New Threat Emerging In Terrorism Theatre Of Kashmir; Liquid IEDs


With the discovery of such “difficult-to-detect (d2d)” improvised explosive devices during a recent police operation in Union territory, liquid explosives appear to have returned to the Jammu and Kashmir militant scene after a 17-year hiatus, according to officials.

One of the Over Ground Workers (OGW) who was detained following a gunfight in Pulwama earlier this month that claimed the lives of Riyaz Dar, alias “Sathar,” one of the last living Lashkar-e-Taiba (LeT) terrorists, and his colleague Rayees Dar, helped recover the liquid IED.

After joining the outlawed LeT in 2014, Riyaz Dar collaborated closely with the terrorists from Pakistan who were killed, Abu Dujana and Abu Ismail. He took part in numerous acts related to terrorism.

Rayees Dar was rated as ‘A’ and had a cash reward of Rs 5 lakh, whilst Riyaz, who was classified as an A++ terrorist, had a reward of Rs 10 lakh.

Police immediately clamped down on OGWs who were assisting the Lashkar militants and detained four of them following the gunfight.

During questioning, one of the OGWs reportedly told the officials that Shakir Bashir, Sajjad Ganie, and Bilal Ahmed Lone—all Nihama in Pulwama residents—had given the terrorists sanctuary and logistical support.

After the OGW network was discovered, these three people were taken into custody.
The OGWs told the police that the two terrorists from Lashkar-e-Taiba had manufactured liquid IEDs over the course of the inquiry. They were hidden in the orchards by Bashir.

The IEDs, which were about 6 kg in weight and were kept in a plastic container, were destroyed by army explosive experts because they were deemed unsafe.

The officials claim that this poses a greater risk because explosives of this type can be classified as d2d since they are not detectable by sniffer dogs or traditional detectors like those used by the Road Opening Party (RoP).

Terrorist groups utilized liquid explosives in south Kashmir in 2007, but they were not observed over the ensuing ten years of unrest in Jammu and Kashmir.
According to the sources, intelligence reports have indicated that terror groups based in Pakistan are now planning to employ liquid explosives.

Jammu and Kashmir Police seized weapons and ammo from the international border in Jammu in February 2022. The confiscation also included three vials of a white liquid that had been dumped by drones flying in from Pakistan.

The officials stated that a definitive report was needed, although forensic examination suggested that it might be trinitrotoluene (TNT) or nitroglycerine, which are typically used in dynamites.

The white liquid explosive material was part of a shipment dropped by drones on February 24, 2022, after taking off from Pakistan’s neighbor.
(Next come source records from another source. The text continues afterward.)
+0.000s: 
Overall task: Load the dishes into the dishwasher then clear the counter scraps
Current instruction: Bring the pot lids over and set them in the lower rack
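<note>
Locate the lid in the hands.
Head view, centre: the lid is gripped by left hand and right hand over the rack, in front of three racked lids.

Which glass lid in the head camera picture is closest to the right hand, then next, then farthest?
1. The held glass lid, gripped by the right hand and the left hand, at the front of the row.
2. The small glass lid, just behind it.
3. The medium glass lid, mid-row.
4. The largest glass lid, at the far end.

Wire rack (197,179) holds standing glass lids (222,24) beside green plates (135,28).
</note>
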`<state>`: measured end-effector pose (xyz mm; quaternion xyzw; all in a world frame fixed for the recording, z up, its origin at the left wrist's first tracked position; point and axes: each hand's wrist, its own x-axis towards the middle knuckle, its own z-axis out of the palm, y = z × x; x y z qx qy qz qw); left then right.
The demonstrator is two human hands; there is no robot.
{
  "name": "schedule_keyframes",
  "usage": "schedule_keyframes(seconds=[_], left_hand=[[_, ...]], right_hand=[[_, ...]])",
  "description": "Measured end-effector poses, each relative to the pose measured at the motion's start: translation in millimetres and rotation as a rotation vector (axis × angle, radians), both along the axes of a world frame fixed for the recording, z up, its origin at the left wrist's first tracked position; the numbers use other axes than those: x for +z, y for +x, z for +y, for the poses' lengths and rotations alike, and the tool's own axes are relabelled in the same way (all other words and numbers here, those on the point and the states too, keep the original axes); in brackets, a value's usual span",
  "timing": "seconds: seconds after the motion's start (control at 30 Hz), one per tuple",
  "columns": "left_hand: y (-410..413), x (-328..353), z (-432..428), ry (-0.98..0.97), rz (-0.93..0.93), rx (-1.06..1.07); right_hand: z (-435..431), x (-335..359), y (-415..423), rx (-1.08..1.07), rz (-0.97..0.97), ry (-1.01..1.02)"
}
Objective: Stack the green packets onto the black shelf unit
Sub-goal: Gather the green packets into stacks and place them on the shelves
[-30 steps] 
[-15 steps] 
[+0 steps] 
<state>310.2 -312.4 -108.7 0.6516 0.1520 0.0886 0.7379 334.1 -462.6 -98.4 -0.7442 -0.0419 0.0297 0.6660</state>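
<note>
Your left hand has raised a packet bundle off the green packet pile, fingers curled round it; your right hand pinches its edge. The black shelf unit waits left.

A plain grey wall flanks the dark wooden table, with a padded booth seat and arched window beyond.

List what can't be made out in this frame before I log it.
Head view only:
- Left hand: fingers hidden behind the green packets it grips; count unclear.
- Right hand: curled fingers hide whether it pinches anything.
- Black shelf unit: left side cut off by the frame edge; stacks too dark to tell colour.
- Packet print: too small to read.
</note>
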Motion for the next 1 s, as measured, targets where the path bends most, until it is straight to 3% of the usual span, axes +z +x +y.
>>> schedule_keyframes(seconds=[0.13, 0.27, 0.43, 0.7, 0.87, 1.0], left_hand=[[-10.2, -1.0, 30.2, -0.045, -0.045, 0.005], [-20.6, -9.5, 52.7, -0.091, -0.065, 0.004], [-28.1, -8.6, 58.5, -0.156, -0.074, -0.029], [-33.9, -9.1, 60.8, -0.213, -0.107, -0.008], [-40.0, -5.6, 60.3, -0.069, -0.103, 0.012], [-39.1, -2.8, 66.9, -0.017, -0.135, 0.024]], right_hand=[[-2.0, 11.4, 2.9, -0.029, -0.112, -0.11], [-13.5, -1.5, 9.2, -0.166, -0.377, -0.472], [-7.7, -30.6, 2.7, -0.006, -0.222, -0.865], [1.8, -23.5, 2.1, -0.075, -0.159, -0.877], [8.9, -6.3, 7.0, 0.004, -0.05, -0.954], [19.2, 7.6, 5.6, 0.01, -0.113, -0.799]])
It was packaged in three one-liter bottles.

Although intelligence inputs indicate that some drone droppings may have been successful, the officials did not completely rule out the idea that such bombs could have made their way into the Kashmir valley.

The Inter-Services Intelligence (ISI), Pakistan’s external swooping agency, has opted to use drones to drop weapons from the air. The ISI has been giving tactical support to terrorist organizations that are outlawed, such as the LeT, Jaish-e-Mohammed, and Hizbul Mujahideen, operating from across the border.